Correlation Between CDN IMPERIAL and North American
Can any of the company-specific risk be diversified away by investing in both CDN IMPERIAL and North American at the same time? Although using a correlation coefficient on its own may not help to predict future stock returns, this module helps to understand the diversifiable risk of combining CDN IMPERIAL and North American into the same portfolio, which is an essential part of the fundamental portfolio management process.
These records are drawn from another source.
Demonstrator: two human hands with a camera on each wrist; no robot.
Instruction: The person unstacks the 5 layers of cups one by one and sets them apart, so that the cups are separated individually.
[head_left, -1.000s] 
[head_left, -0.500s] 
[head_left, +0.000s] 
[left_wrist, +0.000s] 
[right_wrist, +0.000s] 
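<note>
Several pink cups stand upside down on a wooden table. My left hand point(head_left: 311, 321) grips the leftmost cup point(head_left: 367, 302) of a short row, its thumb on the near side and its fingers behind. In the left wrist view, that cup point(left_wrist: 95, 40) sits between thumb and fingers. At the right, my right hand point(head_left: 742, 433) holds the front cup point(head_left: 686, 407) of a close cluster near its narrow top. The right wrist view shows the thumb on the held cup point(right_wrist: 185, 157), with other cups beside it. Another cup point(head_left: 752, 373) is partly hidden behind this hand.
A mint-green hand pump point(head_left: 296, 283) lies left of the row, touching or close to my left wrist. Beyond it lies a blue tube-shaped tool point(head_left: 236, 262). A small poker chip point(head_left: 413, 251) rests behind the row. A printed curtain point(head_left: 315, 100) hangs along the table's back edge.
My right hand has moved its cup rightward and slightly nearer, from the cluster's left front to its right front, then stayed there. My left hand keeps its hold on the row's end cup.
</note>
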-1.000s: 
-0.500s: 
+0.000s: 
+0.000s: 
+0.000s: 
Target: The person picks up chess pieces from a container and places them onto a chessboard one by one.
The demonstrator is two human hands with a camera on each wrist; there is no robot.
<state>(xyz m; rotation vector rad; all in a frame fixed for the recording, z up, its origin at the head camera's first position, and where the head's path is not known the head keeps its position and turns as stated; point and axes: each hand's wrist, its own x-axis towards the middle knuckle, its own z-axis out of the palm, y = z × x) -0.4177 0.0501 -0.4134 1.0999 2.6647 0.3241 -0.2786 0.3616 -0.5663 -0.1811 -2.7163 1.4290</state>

By analyzing existing cross correlation between CDN IMPERIAL BANK and North American Construction, you can compare the effects of market volatilities on CDN IMPERIAL and North American and check how they will diversify away market risk if combined in the same portfolio for a given time horizon. You can also utilize pair trading strategies of matching a long position in CDN IMPERIAL with a short position of North American. Check out your portfolio center. Please also check ongoing floating volatility patterns of CDN IMPERIAL and North American.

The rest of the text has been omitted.